Re: Forcing the use of particular execution plans - Mailing list pgsql-performance

From Tim Truman
Subject Re: Forcing the use of particular execution plans
Date
Msg-id 000001c6e6b8$4a696570$0340050a@sdg
Whole thread Raw
In response to Re: Forcing the use of particular execution plans  (Tom Lane <tgl@sss.pgh.pa.us>)
List pgsql-performance
Thanks Tom
The time difference did distract me from the issue.

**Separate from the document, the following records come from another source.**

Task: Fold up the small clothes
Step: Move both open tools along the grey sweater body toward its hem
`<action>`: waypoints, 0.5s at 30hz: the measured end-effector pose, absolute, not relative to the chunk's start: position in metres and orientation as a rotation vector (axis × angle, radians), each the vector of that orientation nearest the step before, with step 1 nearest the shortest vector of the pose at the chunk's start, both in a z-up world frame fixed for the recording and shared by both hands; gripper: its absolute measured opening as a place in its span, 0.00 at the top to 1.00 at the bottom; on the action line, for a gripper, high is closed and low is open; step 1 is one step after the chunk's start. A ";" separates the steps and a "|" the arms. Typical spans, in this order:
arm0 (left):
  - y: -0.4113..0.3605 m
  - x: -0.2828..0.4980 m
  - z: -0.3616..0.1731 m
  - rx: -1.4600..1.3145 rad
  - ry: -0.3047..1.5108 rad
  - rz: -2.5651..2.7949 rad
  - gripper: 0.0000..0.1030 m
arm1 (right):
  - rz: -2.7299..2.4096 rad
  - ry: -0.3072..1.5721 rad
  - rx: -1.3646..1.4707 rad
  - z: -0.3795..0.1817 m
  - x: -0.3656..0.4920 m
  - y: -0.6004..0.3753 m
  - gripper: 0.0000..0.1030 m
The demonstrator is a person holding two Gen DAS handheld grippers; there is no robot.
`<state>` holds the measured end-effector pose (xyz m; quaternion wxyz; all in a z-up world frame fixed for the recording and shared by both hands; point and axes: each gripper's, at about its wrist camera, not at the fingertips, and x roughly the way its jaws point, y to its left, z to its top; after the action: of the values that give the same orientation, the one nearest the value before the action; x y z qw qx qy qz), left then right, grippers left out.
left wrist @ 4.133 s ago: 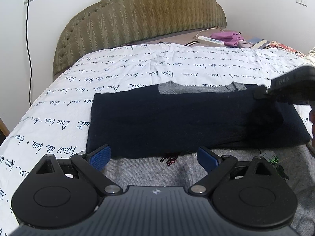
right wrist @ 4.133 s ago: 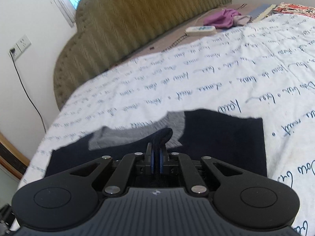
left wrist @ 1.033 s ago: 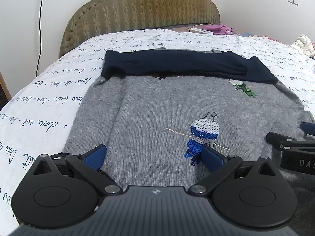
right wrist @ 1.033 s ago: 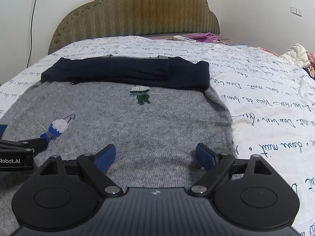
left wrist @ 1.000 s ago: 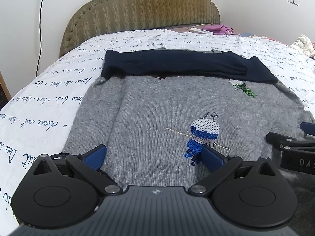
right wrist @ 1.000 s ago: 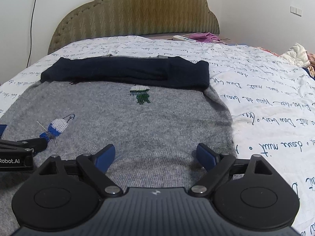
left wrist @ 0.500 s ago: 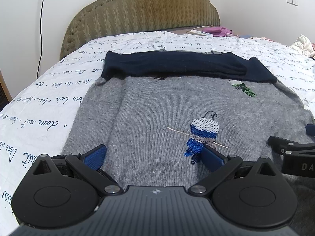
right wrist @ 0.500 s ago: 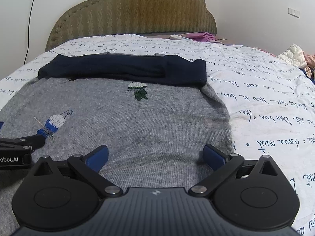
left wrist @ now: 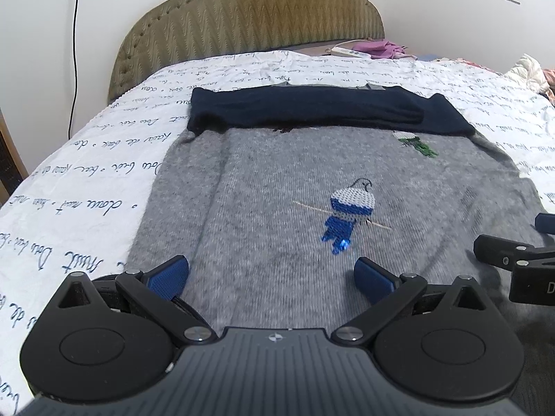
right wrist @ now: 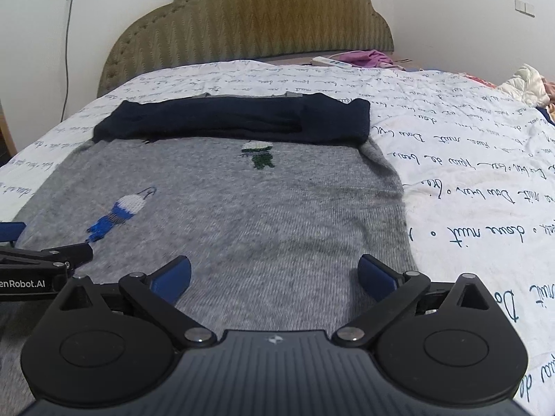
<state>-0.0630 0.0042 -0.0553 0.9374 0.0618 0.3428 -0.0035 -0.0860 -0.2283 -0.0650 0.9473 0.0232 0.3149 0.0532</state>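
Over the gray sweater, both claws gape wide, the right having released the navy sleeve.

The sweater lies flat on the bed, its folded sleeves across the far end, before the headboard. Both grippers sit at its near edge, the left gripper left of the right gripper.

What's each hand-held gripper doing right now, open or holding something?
Left hand-held gripper: open, holding nothing, over the grey sweater.
Right hand-held gripper: open, holding nothing, over the same sweater.
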 end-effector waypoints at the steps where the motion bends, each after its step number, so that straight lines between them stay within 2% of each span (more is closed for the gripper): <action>1: 0.005 -0.066 -0.054 0.129 0.702 -0.008 0.00 | 0.112 0.641 0.048 -0.064 -0.089 -0.229 0.00; 15: 0.026 -0.098 -0.038 0.105 0.715 -0.011 0.01 | 0.176 0.657 0.151 -0.054 -0.126 -0.248 0.00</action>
<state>-0.0983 0.0255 -0.0384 0.9354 0.0514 0.3498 -0.0052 -0.1264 -0.2482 -0.0543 0.9400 0.0738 0.3218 0.0862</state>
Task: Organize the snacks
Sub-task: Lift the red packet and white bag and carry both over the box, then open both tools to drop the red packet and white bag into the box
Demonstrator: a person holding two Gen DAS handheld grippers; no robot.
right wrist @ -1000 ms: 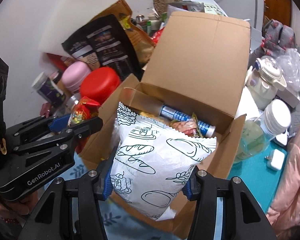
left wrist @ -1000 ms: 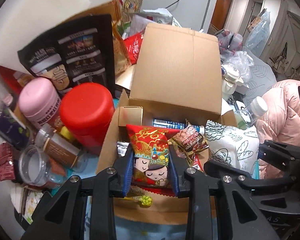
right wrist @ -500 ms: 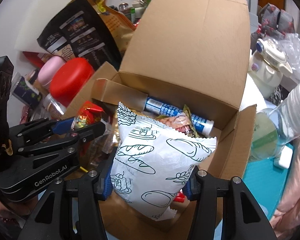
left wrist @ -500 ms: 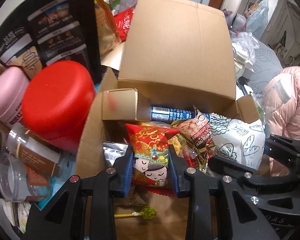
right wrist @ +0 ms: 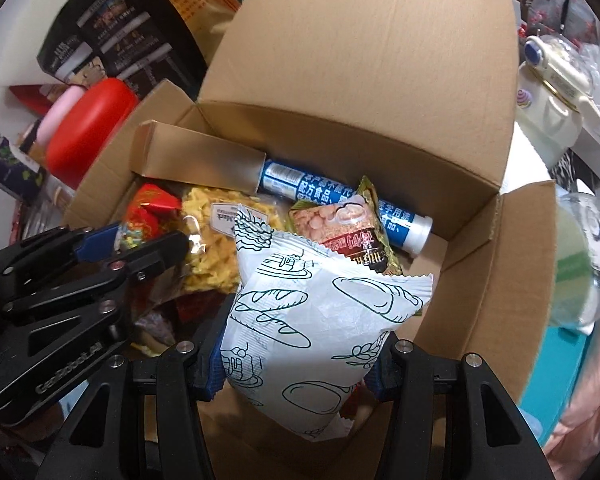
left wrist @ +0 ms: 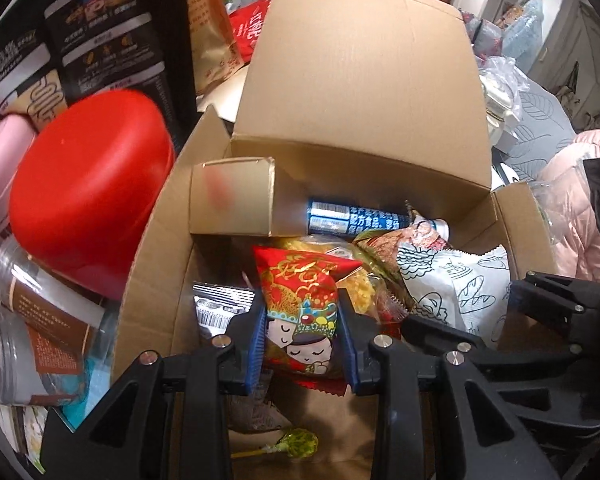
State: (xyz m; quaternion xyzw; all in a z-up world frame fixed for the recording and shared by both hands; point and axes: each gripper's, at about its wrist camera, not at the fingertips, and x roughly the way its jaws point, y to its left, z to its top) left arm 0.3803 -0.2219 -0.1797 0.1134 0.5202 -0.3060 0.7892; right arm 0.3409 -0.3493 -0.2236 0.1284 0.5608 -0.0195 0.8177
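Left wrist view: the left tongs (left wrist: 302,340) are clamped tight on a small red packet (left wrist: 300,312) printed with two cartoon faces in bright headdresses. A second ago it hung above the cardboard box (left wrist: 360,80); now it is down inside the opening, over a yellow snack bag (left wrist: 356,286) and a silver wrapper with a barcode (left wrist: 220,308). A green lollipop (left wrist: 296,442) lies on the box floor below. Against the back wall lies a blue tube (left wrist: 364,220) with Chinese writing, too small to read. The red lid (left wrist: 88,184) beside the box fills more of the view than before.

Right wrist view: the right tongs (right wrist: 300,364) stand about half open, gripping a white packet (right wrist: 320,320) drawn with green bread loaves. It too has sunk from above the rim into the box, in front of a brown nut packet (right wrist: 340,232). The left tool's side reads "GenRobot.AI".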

Switching Seq Scan to
off reduced the runtime greatly, so I am now adjusting the
effective_cache_size, random_page_cost settings to favor indexes over Seq
Scans.

Regards,
Tim


-----Original Message-----
From: Tom Lane [mailto:tgl@sss.pgh.pa.us]
Sent: Tuesday, 3 October 2006 1:50 PM
To: Tim Truman
Cc: 'Dave Dutcher'; pgsql-performance@postgresql.org
Subject: Re: [PERFORM] Forcing the use of particular execution plans

"Tim Truman" <tim@advam.com> writes:
> Here is an "explain analyze" for the query that performs slowly,

This shows that the planner is exactly correct in thinking that all
the runtime is going into the seqscan on transaction:

> "Aggregate  (cost=88256.32..88256.32 rows=1 width=0) (actual
> time=55829.000..55829.000 rows=1 loops=1)"
> ...
> "                          ->  Seq Scan on "transaction" t
> (cost=0.00..87061.04 rows=1630 width=349) (actual time=234.000..55797.000
> rows=200 loops=1)"
> "                                Filter: ((transaction_date >=
> '2005-01-01'::date) AND (transaction_date <= '2006-09-25'::date) AND
> ((credit_card_no)::text ~~ '4564%549'::text))"

Since that component of the plan was identical in your two original
plans ("desired" and "undesired") it seems pretty clear that you have
not correctly identified what your problem is.